WHAT IS BEING ASKED —
Read through the listing below and return only the lines containing "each".

========================

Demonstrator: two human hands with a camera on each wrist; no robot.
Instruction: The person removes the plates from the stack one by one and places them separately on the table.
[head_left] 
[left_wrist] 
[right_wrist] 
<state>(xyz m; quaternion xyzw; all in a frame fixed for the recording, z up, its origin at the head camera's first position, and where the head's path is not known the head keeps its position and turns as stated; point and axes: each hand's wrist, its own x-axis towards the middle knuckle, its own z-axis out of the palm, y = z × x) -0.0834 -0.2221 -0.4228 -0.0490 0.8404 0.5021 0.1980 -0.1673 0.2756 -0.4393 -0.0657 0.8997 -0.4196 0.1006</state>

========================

PROBLEM SOLUTION —
Demonstrator: two human hands with a camera on each wrist; no robot.
<state>(xyz m; quaternion xyzw; all in a frame fixed for the recording, z up, its origin at the head camera's first position, and where the head's path is not known the head keeps its position and turns as stated; point and axes: each hand's wrist, its own x-axis towards the middle knuckle, its own z-axis out of the palm, y = z × x) -0.0834 -0.2221 -0.4228 -0.0490 0.8404 0.5021 0.1980 -0.1673 0.2756 -0.4393 -0.0657 0.8997 -0.4196 0.1006</state>

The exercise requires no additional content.